My wife and I take walks at a local nature preserve and watch hawks, warblers, red-winged blackbirds, and an occasional eagle. Cows and sheep roam nearby pastures. A boardwalk crisscrosses a large pond full of tadpoles. Now I have a bird feeder and birdhouse in my backyard that attracts cardinals and blue jays. 

 

The choices we make are the difference between being sedentary and improving the quality of our lives. The backpacking trips I once took on the Appalachian Trail have become hikes with my grandchildren at a local park where we explore new trails, climb over downed trees, up hills and down embankments to skip stones across a creek. Make exercise a family affair. Sometimes I ride my bike to the store instead of driving the car, that way I’m getting exercise and not burning carbon. 

 

I no longer get jealous when I see someone soaked in perspiration in the midst of a long run, pumping out a rhythmic cadence. Instead, I am happy for them. I once enjoyed that feeling and it brings back fond memories from my marathon days. But the balance and rhythm I once got from a long run I now get working in the garden, riding my bike, taking walks at the nature preserve, planting a row of carrots or beets. Find your own rhythm.

 

Aging is inevitable, but remaining active is a choice. Staying active improves your quality of life and your health. Nobody can do the things they did twenty or thirty years ago, or at least not at the same level they could.

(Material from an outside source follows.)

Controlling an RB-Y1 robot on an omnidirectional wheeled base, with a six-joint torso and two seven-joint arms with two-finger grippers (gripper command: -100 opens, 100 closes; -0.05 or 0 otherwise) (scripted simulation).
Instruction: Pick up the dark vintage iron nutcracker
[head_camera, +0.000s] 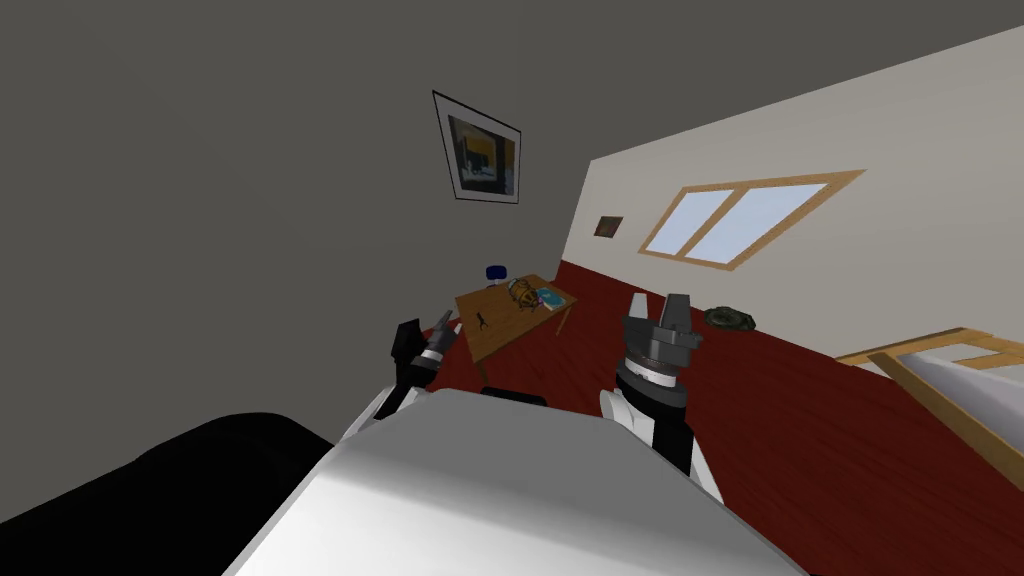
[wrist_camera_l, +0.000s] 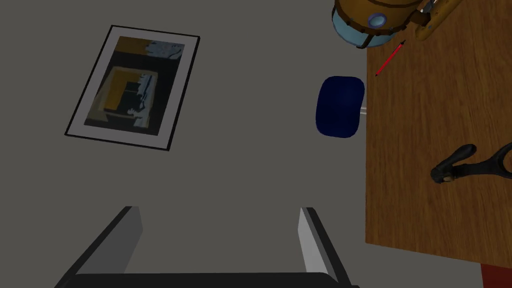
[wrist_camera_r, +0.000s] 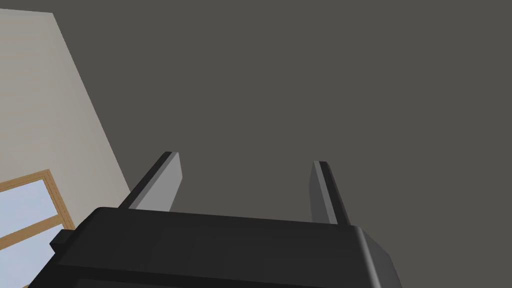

But there are an abundance of adjustments you can make that are the difference between staying active or being idle. For me, walking, cycling, and gardening serve the same purpose that running once did. I do my clearest thinking when I’m turning over soil, tilling between crops, pruning a tree, or when I’m on my hands and knees, knuckle-deep in the soil planting seeds. There are so many activities to choose from, and they are limited only by your imagination.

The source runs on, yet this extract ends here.